Description of the task
On the basis of the records below, report how many lines contain the word "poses". Nothing else should be given.

Collected data:

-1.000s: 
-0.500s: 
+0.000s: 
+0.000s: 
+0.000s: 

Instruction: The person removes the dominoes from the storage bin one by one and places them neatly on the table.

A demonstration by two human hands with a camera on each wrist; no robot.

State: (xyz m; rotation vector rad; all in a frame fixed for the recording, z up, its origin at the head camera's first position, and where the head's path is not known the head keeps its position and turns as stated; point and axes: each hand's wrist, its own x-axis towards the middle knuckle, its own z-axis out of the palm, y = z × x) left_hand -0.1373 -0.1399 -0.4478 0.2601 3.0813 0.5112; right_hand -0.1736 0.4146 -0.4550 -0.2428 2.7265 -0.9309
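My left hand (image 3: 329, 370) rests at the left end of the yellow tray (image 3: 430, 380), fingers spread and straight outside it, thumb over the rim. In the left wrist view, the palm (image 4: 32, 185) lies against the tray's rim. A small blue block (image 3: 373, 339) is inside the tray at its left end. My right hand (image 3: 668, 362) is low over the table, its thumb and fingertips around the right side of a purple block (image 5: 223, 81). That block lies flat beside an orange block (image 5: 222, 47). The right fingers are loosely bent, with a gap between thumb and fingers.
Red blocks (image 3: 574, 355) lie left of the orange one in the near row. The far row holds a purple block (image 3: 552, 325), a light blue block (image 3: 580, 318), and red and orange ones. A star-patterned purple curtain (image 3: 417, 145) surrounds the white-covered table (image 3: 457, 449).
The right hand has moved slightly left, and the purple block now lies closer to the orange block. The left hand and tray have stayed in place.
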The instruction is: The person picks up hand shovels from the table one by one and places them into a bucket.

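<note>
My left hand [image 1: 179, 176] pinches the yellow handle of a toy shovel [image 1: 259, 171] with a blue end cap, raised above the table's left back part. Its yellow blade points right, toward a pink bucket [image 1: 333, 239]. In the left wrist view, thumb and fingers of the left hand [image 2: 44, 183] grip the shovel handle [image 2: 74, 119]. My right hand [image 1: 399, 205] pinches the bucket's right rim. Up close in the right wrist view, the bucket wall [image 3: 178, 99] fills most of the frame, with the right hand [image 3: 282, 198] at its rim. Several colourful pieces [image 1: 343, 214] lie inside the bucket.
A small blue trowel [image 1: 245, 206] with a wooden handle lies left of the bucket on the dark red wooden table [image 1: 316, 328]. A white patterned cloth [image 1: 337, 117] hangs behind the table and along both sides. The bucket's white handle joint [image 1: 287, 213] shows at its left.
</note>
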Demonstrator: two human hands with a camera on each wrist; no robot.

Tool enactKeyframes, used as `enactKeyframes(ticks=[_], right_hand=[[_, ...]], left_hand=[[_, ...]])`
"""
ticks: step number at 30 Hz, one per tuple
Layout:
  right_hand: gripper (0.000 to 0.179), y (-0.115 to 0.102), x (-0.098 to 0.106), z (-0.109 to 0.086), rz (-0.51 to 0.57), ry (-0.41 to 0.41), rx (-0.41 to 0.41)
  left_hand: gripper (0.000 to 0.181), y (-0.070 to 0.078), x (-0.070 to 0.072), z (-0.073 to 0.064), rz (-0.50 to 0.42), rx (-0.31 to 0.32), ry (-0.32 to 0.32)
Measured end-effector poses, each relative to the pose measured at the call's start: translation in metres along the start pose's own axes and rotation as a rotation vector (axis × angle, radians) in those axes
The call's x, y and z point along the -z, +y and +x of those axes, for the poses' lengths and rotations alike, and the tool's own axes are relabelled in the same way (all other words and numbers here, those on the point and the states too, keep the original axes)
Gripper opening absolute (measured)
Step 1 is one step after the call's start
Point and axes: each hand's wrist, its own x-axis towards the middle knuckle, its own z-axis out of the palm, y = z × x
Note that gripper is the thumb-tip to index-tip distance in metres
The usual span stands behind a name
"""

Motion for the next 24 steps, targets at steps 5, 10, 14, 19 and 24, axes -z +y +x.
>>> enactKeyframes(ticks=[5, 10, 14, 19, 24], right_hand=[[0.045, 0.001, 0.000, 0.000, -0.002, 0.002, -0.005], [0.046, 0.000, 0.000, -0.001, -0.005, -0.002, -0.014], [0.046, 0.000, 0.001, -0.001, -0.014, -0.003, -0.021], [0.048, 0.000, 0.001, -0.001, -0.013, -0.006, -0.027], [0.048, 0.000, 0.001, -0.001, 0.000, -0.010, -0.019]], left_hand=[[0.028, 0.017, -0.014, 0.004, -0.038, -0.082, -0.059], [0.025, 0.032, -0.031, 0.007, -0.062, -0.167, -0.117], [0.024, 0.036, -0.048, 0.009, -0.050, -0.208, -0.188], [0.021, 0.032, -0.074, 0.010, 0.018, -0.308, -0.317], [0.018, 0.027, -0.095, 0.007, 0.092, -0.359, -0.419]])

Task output
2